With the line containing "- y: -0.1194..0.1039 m" as the start and the line containing "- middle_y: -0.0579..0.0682" as the end, transcribe that span of the entries below exactly, including both.

BEGIN Recorded information

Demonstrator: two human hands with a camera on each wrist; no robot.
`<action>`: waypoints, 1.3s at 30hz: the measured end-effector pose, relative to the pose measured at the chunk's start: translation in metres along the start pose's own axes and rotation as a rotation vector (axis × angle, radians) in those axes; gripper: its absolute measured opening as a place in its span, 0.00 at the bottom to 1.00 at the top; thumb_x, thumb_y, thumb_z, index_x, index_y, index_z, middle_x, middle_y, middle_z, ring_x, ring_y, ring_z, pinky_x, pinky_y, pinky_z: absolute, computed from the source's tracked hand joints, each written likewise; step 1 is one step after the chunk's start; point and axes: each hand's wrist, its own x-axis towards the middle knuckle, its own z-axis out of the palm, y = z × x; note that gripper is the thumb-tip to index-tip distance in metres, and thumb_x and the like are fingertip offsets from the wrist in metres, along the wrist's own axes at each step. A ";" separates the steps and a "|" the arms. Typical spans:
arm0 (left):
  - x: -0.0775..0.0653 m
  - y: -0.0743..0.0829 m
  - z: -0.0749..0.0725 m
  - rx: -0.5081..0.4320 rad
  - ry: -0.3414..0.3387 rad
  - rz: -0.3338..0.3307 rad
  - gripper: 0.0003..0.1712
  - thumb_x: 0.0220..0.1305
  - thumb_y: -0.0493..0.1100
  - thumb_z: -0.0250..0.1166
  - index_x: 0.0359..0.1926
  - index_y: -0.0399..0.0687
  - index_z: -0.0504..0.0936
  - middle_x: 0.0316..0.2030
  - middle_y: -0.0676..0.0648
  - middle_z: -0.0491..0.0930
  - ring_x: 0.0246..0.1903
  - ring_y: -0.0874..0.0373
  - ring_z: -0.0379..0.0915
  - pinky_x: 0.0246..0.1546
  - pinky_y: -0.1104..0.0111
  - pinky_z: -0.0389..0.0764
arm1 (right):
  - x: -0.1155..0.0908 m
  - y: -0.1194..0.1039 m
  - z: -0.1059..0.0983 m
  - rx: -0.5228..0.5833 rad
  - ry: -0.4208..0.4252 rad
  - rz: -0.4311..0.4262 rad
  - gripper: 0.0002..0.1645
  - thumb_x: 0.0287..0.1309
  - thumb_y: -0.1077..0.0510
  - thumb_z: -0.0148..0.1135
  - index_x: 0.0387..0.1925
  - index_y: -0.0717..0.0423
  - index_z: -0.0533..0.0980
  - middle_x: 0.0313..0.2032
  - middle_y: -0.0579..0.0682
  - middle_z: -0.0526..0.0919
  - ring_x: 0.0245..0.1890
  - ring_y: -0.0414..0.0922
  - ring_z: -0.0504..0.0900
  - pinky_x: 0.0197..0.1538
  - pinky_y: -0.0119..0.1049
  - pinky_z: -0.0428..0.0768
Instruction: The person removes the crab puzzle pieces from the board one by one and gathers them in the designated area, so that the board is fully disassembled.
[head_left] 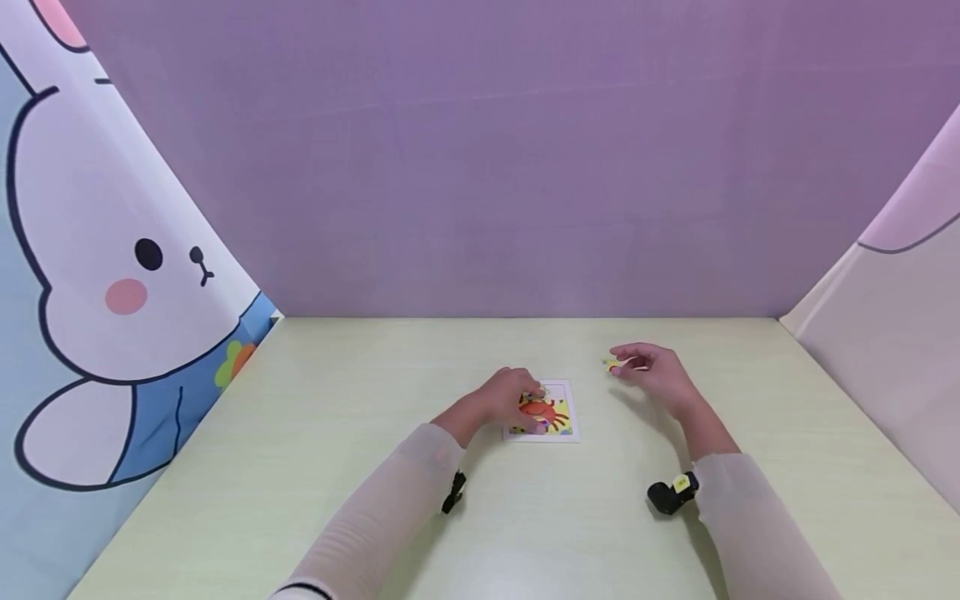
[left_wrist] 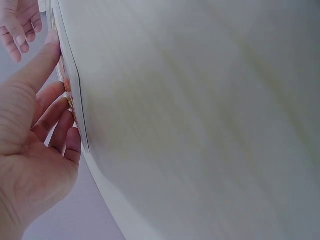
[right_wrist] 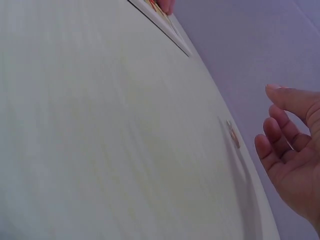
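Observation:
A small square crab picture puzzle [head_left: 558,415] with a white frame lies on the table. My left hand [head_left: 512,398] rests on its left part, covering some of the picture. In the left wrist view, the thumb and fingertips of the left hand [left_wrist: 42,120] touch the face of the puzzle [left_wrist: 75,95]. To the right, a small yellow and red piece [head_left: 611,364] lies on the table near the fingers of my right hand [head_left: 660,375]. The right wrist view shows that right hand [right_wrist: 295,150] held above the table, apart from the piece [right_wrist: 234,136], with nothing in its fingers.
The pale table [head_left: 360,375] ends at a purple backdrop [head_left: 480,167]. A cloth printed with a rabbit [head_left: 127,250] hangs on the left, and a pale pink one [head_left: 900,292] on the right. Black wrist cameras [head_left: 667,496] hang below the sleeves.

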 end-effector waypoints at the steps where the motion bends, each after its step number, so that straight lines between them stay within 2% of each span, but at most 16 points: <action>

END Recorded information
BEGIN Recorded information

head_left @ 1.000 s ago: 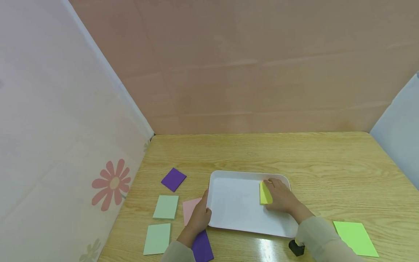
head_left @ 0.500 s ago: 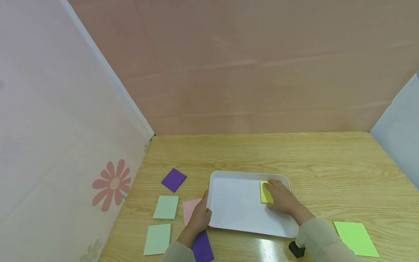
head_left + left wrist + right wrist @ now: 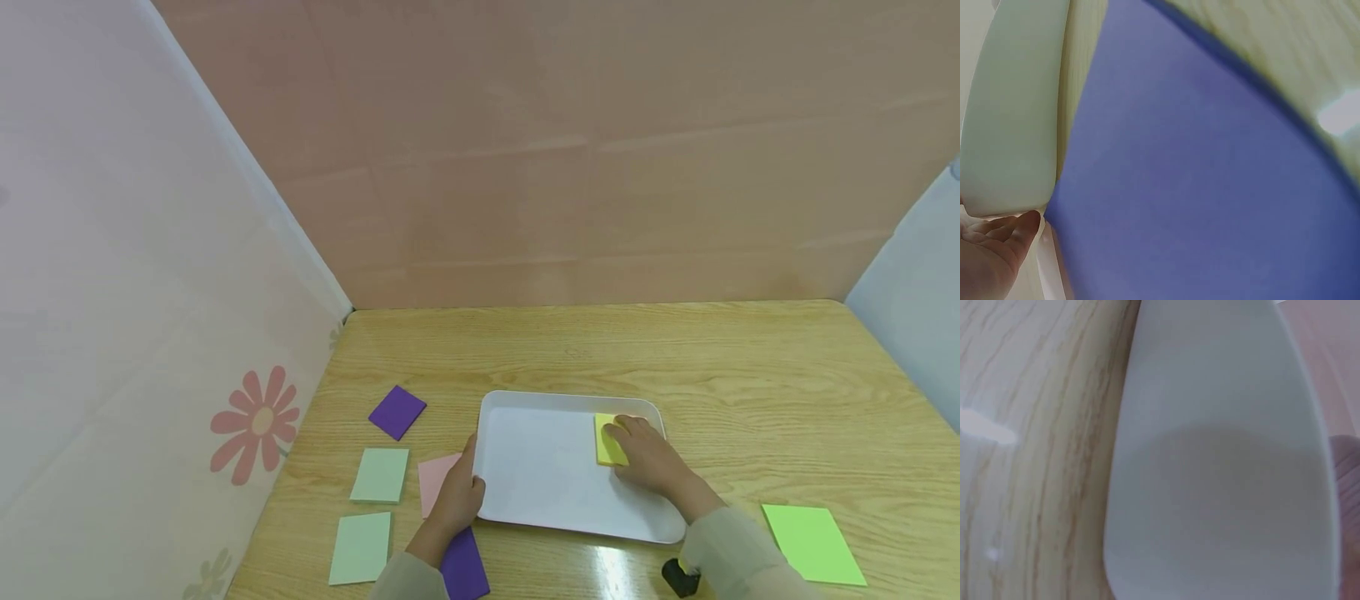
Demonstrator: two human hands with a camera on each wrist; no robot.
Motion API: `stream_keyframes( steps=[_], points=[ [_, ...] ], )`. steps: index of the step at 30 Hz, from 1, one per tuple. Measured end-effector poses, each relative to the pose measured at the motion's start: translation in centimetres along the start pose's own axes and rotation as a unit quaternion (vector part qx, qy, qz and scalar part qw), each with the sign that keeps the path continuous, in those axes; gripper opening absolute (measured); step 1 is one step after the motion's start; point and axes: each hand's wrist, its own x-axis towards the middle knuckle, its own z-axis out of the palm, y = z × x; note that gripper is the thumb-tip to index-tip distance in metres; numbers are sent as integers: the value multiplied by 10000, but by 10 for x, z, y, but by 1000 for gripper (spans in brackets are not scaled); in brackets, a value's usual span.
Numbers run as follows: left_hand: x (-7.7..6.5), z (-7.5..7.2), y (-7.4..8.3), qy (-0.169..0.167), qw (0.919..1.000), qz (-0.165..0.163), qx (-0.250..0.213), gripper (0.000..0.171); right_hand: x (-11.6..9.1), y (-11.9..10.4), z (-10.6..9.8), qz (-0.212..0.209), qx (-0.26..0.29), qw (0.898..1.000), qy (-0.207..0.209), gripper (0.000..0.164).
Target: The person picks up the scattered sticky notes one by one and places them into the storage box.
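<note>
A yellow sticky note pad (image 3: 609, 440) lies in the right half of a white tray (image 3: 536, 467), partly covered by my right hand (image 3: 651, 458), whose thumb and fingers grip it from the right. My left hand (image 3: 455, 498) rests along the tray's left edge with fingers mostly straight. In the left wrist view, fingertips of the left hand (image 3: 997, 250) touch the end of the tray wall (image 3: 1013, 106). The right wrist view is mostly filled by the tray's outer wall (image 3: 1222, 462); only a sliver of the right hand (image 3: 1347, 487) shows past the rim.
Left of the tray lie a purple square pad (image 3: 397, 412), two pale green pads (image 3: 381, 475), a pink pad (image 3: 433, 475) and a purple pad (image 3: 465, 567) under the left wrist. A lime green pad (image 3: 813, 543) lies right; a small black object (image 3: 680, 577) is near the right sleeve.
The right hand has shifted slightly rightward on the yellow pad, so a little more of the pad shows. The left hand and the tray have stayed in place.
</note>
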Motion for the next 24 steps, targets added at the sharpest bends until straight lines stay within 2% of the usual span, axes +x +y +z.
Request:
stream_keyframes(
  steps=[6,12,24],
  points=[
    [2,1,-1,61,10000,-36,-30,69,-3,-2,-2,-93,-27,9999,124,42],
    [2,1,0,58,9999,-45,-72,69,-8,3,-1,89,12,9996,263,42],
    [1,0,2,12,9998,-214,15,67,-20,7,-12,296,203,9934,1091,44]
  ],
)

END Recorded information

__Written solution__:
  - y: -0.1194..0.1039 m
  - z: -0.1059..0.0983 m
  - rx: -0.5228..0.5833 rad
  - ry: -0.4208..0.4252 rad
  - rz: -0.4311..0.4262 rad
  - gripper: 0.0002..0.1645
  - thumb_x: 0.0287..0.1309
  - thumb_y: -0.1077..0.0510
  - thumb_z: -0.0148..0.1135
  - index_x: 0.0387..0.1925
  - index_y: -0.0717..0.0423
  - index_z: -0.0533..0.0980
  - middle_x: 0.0313..0.2032
  - middle_y: -0.0579..0.0682

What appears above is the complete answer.